Task statement: The expected response is the complete listing below, restated exactly, with its pictures omitted.

^^^^^^^^

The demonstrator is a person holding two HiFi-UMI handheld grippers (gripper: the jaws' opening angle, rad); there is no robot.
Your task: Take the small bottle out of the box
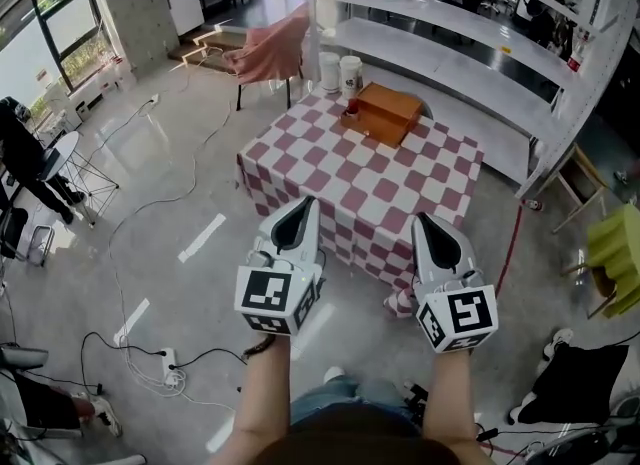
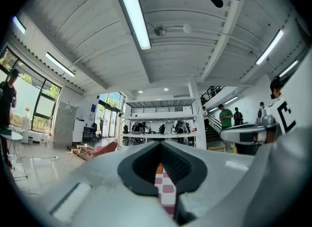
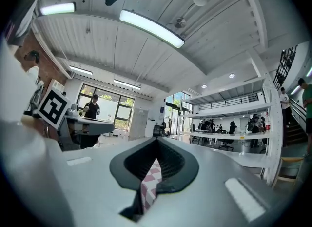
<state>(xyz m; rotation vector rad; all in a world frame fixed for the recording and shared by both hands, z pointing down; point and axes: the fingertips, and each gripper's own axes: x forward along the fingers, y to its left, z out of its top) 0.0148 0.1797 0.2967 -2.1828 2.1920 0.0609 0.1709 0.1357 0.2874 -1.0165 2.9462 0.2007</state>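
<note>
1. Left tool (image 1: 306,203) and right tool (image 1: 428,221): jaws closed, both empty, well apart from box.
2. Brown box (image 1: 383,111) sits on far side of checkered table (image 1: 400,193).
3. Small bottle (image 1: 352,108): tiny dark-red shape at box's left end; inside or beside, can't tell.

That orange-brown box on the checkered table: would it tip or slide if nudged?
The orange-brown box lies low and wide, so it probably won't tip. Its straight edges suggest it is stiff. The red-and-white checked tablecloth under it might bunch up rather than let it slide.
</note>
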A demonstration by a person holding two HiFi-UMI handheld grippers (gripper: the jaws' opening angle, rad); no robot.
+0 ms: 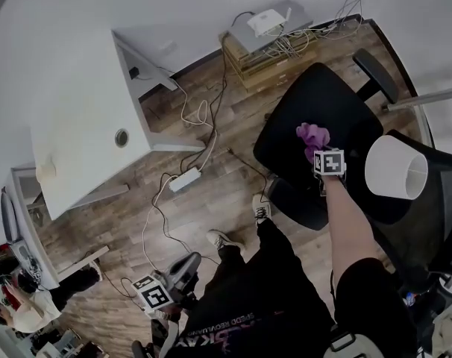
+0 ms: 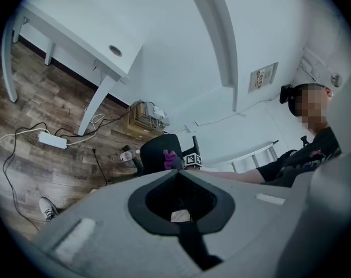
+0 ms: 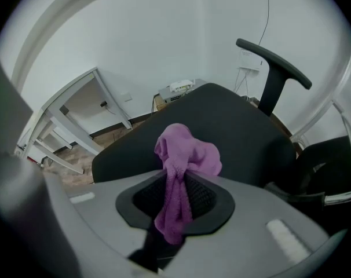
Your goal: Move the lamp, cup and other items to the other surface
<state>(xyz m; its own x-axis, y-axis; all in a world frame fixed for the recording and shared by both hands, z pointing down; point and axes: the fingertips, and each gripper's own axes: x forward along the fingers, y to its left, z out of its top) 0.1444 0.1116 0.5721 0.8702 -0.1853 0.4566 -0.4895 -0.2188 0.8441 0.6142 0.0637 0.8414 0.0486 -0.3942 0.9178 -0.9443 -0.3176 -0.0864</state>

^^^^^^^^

Worked solution:
The demonstrator is a person holding two HiFi-UMI handheld grippers (gripper: the jaws' opening angle, rad); there is no robot.
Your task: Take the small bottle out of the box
<state>(xyz m; rotation vector rad; all in a world frame fixed for the recording and shared by both hands, z pointing down; point and axes: the fingertips, and each gripper's own axes: x forward along the fingers, y to its left, z out of its top) 0.0148 0.1797 0.2967 -2.1828 2.1920 0.0609 0.1709 0.1357 0.2874 -1.0165 2.9462 0.2007</state>
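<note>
1. Left tool (image 1: 306,203) and right tool (image 1: 428,221): jaws closed, both empty, well apart from box.
2. Brown box (image 1: 383,111) sits on far side of checkered table (image 1: 400,193).
3. Small bottle (image 1: 352,108): tiny dark-red shape at box's left end; inside or beside, can't tell.

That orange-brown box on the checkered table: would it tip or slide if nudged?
The orange-brown box lies low and wide, so it probably won't tip. Its straight edges suggest it is stiff. The red-and-white checked tablecloth under it might bunch up rather than let it slide.
</note>
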A demonstration by a person holding two HiFi-UMI handheld grippers (gripper: the jaws' opening angle, rad); no robot.
+0 ms: 
+0 ms: 
+0 ms: 
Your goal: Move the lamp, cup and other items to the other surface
<state>(xyz m; its own x-axis, y-axis; all in a world frame fixed for the recording and shared by both hands, z pointing down; point and axes: the fingertips, and each gripper's own axes: x forward along the fingers, y to its left, z out of its top) 0.1444 0.1116 0.5721 0.8702 -0.1853 0.4566 -0.4895 -0.2188 0.8441 0.6142 0.0637 0.8414 0.0486 -0.3942 0.9178 -0.9443 -0.3176 -0.0864</state>

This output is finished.